**What the exercise asks**
Please return every line in the following data that includes the string "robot".

>>>>

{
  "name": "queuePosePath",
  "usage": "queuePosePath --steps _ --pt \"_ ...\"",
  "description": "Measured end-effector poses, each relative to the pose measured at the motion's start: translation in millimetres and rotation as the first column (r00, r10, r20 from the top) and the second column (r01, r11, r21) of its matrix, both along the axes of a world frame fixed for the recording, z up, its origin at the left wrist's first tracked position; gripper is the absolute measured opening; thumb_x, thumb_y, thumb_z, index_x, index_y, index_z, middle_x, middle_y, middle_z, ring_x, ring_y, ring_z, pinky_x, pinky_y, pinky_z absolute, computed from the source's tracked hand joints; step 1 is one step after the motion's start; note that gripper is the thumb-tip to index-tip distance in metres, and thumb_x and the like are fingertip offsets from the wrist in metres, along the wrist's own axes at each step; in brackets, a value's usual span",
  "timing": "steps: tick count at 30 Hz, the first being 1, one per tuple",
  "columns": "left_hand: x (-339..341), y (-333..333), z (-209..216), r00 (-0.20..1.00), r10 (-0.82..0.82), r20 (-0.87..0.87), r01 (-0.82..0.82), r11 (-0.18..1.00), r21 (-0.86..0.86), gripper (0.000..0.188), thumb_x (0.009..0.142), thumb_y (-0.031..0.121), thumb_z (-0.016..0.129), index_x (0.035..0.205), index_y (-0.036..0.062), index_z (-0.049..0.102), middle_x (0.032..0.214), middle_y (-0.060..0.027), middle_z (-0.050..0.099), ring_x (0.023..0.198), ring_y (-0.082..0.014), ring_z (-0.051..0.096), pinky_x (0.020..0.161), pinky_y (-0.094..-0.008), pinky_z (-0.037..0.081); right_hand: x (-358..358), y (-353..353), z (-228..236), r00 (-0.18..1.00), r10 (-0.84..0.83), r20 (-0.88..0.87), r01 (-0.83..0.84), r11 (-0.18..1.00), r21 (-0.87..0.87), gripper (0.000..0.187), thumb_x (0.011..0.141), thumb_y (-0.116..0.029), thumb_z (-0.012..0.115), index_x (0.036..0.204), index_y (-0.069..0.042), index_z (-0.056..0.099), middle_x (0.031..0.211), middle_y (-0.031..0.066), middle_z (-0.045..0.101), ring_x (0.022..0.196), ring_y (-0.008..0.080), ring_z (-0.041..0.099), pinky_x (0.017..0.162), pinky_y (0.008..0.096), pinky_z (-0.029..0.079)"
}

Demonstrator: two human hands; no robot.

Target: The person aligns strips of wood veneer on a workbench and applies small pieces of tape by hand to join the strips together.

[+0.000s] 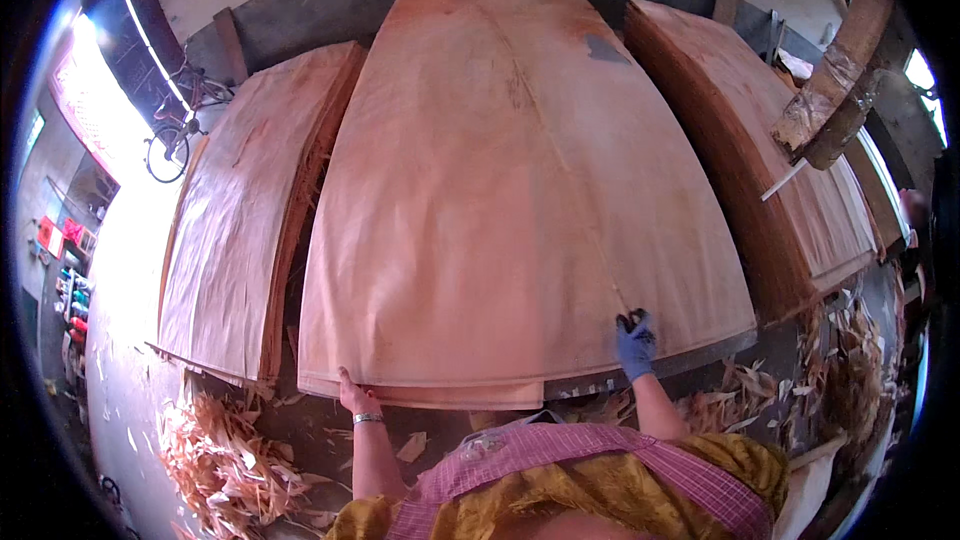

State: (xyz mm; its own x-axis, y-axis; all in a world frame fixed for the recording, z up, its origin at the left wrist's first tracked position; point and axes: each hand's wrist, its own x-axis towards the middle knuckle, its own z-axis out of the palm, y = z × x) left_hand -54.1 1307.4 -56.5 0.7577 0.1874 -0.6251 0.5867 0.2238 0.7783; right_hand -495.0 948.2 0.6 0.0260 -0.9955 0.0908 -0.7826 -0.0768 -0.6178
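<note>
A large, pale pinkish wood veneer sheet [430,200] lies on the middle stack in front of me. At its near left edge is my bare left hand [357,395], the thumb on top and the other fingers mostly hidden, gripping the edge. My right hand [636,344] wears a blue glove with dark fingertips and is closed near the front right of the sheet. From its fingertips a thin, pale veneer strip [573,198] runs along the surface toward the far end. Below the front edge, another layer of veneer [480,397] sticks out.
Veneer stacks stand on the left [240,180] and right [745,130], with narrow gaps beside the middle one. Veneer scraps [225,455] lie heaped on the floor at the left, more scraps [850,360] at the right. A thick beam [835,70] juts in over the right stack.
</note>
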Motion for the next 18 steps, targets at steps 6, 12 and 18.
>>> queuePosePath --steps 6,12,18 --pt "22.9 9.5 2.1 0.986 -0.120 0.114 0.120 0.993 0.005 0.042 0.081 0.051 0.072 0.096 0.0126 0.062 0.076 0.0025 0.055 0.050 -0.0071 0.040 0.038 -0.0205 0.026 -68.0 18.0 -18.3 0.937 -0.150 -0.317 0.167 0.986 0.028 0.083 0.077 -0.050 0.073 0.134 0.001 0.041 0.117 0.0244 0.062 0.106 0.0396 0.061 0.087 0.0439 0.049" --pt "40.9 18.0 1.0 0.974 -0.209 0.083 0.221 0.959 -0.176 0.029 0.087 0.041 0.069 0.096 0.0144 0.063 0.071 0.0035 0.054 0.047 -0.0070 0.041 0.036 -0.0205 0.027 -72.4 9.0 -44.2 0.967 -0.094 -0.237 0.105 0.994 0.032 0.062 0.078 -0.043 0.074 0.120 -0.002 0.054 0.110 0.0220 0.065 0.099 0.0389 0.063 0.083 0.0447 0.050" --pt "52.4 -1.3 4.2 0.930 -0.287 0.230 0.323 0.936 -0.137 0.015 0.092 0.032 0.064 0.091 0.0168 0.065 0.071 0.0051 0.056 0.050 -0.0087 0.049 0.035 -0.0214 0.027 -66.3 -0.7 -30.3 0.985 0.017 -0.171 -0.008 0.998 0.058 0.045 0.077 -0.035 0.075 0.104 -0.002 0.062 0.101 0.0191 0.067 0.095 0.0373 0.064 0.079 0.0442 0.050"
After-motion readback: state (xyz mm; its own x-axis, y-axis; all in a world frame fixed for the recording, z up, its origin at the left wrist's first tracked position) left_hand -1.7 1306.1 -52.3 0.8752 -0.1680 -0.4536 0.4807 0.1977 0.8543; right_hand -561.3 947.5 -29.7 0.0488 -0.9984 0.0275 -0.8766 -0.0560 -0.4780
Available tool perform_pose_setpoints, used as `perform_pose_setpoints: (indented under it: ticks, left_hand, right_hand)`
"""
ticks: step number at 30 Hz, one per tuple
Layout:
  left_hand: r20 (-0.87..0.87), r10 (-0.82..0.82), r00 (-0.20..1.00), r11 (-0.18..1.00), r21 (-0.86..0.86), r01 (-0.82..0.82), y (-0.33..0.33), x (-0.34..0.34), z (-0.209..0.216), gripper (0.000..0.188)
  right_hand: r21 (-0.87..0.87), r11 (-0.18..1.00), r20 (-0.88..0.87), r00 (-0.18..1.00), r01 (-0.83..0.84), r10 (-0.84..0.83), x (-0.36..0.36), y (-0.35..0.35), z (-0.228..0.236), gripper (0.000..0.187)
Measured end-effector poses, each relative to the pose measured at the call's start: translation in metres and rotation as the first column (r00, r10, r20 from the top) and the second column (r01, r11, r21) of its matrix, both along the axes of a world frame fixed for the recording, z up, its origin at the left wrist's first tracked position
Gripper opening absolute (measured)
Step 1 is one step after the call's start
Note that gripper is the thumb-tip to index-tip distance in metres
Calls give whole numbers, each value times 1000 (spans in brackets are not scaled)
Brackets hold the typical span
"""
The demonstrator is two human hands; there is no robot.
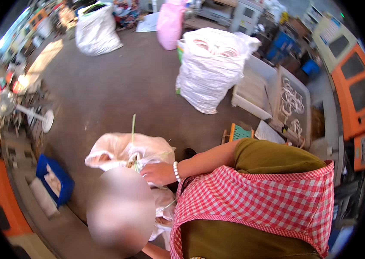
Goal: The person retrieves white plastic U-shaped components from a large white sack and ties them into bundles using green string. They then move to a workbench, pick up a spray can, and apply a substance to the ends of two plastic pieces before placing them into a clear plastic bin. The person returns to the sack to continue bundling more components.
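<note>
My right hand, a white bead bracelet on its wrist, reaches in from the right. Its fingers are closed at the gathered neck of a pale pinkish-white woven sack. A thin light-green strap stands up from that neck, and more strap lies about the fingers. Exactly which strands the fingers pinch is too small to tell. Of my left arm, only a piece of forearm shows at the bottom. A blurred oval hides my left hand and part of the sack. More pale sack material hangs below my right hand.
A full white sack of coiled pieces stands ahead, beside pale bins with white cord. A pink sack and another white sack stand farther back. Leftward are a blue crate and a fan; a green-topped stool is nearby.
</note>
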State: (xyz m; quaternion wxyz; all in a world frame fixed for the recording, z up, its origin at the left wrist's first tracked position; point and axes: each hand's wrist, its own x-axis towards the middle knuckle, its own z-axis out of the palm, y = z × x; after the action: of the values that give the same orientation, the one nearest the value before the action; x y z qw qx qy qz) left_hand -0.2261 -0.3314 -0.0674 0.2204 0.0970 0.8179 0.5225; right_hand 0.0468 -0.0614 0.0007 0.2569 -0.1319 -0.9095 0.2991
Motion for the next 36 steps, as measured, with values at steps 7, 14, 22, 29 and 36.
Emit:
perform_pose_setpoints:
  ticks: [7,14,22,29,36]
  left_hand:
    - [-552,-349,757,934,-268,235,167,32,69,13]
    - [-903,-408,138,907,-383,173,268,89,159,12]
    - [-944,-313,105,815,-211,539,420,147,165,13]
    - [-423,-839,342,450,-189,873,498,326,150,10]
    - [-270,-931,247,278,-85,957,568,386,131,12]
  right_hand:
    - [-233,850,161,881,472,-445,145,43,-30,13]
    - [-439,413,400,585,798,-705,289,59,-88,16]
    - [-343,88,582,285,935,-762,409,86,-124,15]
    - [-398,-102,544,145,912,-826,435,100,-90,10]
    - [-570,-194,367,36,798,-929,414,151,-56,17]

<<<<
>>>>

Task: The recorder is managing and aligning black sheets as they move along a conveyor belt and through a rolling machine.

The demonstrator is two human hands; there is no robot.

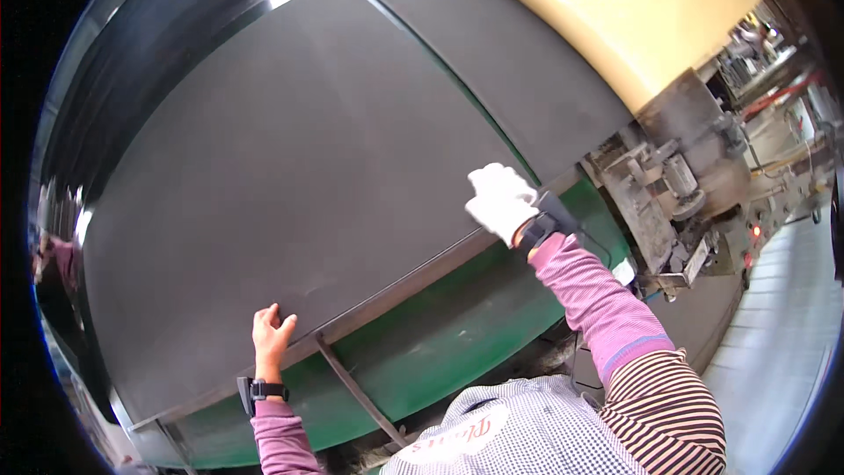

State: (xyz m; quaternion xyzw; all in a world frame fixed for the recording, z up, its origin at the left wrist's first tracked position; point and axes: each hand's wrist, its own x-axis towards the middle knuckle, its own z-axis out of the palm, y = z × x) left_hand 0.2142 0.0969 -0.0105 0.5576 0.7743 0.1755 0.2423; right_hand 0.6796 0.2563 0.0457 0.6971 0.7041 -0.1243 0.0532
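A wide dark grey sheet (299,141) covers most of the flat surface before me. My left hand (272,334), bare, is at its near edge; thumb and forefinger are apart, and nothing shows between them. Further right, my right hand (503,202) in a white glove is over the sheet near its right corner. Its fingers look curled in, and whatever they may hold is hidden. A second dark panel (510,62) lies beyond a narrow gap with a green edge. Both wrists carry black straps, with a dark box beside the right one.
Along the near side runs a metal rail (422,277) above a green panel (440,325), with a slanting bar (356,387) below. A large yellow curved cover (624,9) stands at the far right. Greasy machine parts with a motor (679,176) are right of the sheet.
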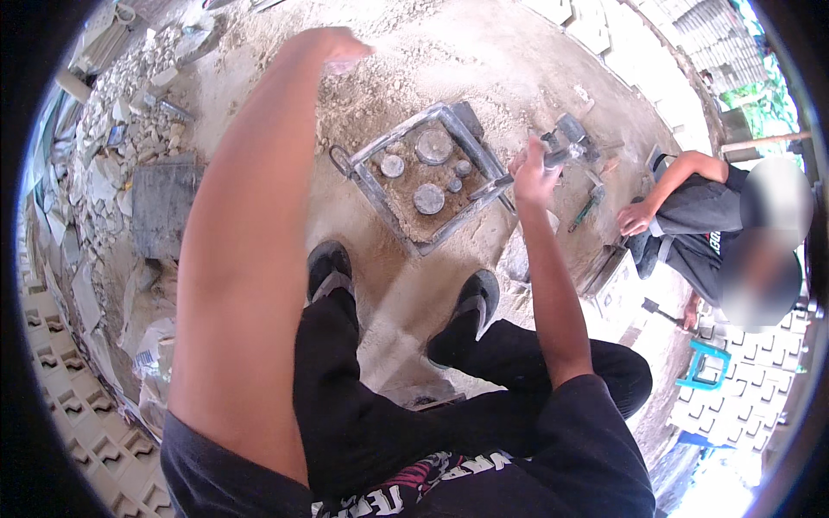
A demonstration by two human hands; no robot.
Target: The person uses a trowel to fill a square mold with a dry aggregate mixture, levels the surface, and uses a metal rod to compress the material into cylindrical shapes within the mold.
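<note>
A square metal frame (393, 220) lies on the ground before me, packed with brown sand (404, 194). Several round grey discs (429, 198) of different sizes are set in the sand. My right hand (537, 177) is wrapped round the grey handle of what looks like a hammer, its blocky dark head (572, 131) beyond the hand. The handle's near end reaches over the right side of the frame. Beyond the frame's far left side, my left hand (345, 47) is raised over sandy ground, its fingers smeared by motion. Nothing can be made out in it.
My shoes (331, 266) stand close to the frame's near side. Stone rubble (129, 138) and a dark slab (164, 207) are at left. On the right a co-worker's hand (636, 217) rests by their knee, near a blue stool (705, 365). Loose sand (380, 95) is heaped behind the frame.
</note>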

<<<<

**Result of the task**
Demonstrator: two human hands; no robot.
The demonstrator is two human hands; there is no robot.
The demonstrator is two human hands; there is no robot.
A demonstration by two human hands; no robot.

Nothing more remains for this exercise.